Deterministic algorithms started in parallel with ICM (Besag 1986). The ICM is a simple greedy search method that updates one label at a time. Thus it is slow and sensitive to initialization. A more successful approach is based on Pearl’s loopy BP (Pearl 1988). Due to its nature of using local information (called “messages”) to update “belief” about the optimal solution, the loopy BP is also called message passing algorithm. Although the loopy BP is not guaranteed to converge, empirical evidences so far have indicated that it is competitive against the state-of-the-arts in a variety of image analysis problems (Felzenszwalb and Huttenlocher 2006; Szeliski et al. 2008). Research on improving the loopy BP is currently an active topic in artificial intelligence, statistical physics, computer visions and social network analysis (Duchi et al. 2007; Felzenszwalb and Huttenlocher 2006; Hazan and Shashua 2010; Kolmogorov 2006; Meltzer et al. 2009). The most recent development centers around convex analysis (Johnson et al. 2007; Kumar et al. 2009; Ravikumar and Lafferty 2006; Wainwright et al. 2005; Werner 2007). In particular, the MAP is converted into linear programming with relaxed constraints from which a mixture of convex optimization and message passing can be used.

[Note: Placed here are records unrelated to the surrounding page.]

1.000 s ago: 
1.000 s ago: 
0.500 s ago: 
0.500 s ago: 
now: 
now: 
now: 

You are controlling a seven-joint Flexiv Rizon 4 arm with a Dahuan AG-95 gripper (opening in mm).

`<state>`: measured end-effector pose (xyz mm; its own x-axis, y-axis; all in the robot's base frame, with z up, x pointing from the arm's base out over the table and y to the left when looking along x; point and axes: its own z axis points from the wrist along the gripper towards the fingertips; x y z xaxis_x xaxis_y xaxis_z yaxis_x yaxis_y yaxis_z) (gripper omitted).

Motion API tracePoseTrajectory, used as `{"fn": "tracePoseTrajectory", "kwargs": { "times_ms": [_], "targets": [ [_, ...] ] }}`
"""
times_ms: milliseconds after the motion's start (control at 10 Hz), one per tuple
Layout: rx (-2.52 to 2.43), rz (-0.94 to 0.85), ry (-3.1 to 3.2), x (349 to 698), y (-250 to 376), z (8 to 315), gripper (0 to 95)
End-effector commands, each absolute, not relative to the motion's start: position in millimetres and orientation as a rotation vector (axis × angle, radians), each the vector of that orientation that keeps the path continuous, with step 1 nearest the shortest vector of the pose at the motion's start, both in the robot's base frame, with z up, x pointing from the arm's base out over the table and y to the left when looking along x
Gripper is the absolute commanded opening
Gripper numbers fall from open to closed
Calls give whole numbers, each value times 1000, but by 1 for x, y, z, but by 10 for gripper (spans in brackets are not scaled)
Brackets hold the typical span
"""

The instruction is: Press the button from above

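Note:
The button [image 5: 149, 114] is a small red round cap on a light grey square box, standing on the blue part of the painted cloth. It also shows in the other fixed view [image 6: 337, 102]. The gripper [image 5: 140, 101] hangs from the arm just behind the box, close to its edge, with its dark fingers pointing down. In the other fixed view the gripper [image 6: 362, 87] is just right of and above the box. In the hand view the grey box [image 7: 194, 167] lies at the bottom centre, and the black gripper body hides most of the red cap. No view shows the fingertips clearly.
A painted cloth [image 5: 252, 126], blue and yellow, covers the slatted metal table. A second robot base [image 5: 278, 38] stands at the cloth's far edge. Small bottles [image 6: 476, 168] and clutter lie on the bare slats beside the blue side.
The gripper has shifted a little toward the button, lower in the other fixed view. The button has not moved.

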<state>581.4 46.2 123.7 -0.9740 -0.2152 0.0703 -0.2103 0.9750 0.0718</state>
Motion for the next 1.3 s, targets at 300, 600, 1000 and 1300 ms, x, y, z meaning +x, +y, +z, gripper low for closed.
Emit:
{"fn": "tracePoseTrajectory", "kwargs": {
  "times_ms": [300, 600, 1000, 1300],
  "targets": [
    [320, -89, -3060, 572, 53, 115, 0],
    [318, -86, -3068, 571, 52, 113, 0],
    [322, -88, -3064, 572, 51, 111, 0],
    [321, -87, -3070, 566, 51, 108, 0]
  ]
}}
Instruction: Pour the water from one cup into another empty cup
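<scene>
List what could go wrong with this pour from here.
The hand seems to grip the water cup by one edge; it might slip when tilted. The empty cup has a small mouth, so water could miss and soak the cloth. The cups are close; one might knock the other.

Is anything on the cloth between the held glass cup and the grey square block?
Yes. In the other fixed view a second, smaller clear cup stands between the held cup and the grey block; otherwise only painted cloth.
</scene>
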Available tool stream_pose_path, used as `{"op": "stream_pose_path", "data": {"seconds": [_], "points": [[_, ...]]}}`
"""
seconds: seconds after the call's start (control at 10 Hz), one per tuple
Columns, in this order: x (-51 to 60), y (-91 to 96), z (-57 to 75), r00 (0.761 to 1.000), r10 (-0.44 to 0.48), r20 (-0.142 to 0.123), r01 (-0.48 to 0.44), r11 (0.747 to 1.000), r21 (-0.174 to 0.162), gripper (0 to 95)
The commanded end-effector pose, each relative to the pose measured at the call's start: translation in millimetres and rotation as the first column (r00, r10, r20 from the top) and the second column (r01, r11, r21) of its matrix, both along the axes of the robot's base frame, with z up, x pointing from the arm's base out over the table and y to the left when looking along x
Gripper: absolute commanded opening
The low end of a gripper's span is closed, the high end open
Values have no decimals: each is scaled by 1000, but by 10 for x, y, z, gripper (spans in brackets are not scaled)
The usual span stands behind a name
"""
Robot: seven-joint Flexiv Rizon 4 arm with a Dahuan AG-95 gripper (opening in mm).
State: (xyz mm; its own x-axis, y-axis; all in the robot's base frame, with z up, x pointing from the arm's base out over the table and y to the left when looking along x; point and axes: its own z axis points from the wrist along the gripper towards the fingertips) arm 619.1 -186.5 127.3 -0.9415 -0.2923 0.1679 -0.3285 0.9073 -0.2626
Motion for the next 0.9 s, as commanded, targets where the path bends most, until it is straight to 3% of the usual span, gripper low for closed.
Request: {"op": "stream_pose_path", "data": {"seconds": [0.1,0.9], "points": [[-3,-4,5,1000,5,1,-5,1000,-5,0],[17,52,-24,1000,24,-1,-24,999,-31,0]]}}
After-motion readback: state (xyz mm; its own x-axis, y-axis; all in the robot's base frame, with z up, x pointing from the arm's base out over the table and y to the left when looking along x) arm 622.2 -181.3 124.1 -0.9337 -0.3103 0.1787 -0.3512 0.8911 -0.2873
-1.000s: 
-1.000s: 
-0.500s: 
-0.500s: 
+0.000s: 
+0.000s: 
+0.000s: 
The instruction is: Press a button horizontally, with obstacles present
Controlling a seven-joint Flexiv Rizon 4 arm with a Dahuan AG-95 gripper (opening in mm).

Another powerful class of algorithms is graph cuts (Boykov et al. 2001; Szeliski et al. 2008). They are, nevertheless, designed with specific cost functions in mind (i.e., metric and semi-metric) (Kolmogorov and Zabih 2004), and therefore inapplicable for generic cost functions. Interestingly, it has been recently proved that graph cuts are in fact loop BP (Tarlow et al. 2011).

It is fair to say that the deterministic approach has become dominant due to their performance and theoretical guarantee for certain classes of problems (Kappes et al. 2014). However, the problem is still unsolved for general settings. Our approach, the T-ILS, has both deterministic and heuristic components. It relies on the concept of strong local search using the deterministic method of BP. The local search is strong because it covers a significant number of sites, rather than just one, which is often found in other local search methods such as the ICM (Besag 1986). The neighborhood size in our method is very large (Ahuja et al. 2002). For typical image labeling problems, the size is \(S^{0.5WH}\) for an image of height \(H\), width \(W\) and label size \(S\). Standard local search like the ICM, in contrast, only explores a neighborhood of size \(S\) at a time. For the T-ILS, once a strong local minimum is found, a stochastic procedure based on iterated local search (Lourenco et al. 2003) is applied to escape from the local valley and explores a better local minimum.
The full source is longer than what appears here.